Print this article
- 01/02/2023

New cancer drugs could come from potatoes and tomatoes

AgroFOOD Industry Hi Tech

A team of Polish scientists led by Magdalena Winkiel at Adam Mickiewicz University, publishing in December in Frontiers in Pharmacololy, reviewed the bioactive compounds called glycolalkaloids that are found in many vegetables that are household names, like potatoes and tomatoes, to demonstrate their potential to treat cancer.

 

Winkiel and her colleagues focused on five glycoalkaloids – solanine, chaconine, solasonine, solamargine and tomatine – which are found in crude extracts of the Solanaceae family of plants, also known as nightshades. This family contains many popular food plants – and many that are toxic, frequently because of the alkaloids they produce as a defense against animals that eat plants. But the correct dose can turn a poison into a medicine: once scientists have found a safe therapeutic dose for alkaloids, they can be powerful clinical tools. Glycoalkaloids in particular inhibit cancer cell growth and may promote cancer cell death. These are key target areas for controlling cancer and improving patient prognoses, so have huge potential for future treatments. In silico studies — an important first step —suggest that the glycoalkaloids are not toxic and do not risk damaging DNA or causing future tumors, although there may be some effects on the reproductive system.

 

 

One necessary step forward is using in vitro and model animal studies, to determine which glycoalkaloids are safe and promising enough to test in humans.

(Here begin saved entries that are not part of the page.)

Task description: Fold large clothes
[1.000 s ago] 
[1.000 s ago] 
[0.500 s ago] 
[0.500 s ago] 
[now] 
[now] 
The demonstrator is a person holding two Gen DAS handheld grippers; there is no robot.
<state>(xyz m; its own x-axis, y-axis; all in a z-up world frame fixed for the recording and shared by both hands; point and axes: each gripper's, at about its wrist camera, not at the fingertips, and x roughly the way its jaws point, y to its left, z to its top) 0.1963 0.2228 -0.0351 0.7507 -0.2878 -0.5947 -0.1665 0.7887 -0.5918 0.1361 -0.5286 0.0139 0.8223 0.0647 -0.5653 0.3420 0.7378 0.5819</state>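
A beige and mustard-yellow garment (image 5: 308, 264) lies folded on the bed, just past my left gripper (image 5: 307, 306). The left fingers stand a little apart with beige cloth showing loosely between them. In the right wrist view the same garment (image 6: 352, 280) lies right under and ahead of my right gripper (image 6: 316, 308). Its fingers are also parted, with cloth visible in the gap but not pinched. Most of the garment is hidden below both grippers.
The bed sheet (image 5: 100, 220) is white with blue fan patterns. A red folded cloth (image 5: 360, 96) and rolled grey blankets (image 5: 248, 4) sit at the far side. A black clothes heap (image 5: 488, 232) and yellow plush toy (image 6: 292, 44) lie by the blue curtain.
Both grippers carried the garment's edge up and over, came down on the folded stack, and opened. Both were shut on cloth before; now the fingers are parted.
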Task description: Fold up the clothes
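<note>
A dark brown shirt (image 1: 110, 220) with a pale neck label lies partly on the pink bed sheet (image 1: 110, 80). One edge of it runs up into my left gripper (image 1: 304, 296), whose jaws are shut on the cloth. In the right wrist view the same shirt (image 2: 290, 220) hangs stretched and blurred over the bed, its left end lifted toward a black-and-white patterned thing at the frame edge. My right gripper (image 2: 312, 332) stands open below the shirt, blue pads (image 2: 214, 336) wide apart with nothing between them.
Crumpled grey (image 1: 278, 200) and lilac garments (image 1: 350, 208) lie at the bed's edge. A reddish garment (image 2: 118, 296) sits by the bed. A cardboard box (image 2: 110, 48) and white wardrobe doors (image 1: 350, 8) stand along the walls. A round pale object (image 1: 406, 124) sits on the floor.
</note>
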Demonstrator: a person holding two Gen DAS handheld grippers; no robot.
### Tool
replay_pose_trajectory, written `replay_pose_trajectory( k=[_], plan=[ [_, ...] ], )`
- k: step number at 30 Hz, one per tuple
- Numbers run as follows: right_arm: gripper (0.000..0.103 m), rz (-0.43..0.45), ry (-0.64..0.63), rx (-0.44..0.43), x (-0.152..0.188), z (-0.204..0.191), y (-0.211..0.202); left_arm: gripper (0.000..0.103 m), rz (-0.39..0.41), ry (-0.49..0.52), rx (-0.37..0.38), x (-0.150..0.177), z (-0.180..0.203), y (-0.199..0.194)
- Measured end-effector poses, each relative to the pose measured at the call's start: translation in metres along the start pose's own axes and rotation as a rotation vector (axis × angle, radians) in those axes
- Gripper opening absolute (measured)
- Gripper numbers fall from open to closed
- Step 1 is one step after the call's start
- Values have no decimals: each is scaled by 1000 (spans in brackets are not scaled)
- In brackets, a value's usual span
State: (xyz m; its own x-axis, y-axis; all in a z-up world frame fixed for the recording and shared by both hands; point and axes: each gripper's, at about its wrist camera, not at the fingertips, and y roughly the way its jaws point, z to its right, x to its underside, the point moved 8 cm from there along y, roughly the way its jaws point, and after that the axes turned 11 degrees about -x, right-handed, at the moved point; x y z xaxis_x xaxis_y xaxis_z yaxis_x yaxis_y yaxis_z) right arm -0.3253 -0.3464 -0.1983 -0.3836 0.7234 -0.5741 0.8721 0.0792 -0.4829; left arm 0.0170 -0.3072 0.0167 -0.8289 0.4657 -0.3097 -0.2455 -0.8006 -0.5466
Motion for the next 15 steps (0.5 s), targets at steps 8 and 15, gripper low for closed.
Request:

Winkiel and her colleagues highlight glycoalkaloids derived from potatoes, like solanine and chaconine – although the levels of these present in potatoes depend on the cultivar of potato and the light and temperature conditions the potatoes are exposed to. Solanine stops some potentially carcinogenic chemicals from transforming into carcinogens in the body and inhibits metastasis. Studies on a particular type of leukemia cells also showed that at therapeutic doses, solanine kills them. Chaconine has anti-inflammatory properties, with the potential to treat sepsis. Meanwhile, solamargine — which is mostly found in aubergines — stops liver cancer cells from reproducing. Solamargine is one of several glycoalkaloids that could be crucial as a complementary treatment, because it targets cancer stem cells which are thought to play a significant role in cancer drug resistance. Solasonine, which is found in several plants from the nightshade family, is also thought to attack cancer stem cells by targeting the same pathway. Even tomatoes offer potential for future medicine, with tomatine supporting the body’s regulation of the cell cycle so that it can kill cancer cells.

 

Further research will be needed to determine how this in vitro potential can best be turned into practical medicine. There is some reason to believe that high temperature processing improves glycoalkaloid properties, and nanoparticles have recently been found to improve transmission of glycoalkaloids to cancer cells, boosting drug delivery. However, the glycoalkaloids’ mechanisms of action need to be better understood, and all potential safety concerns need to be scrutinized, before patients can benefit from cancer drugs straight out of the vegetable patch.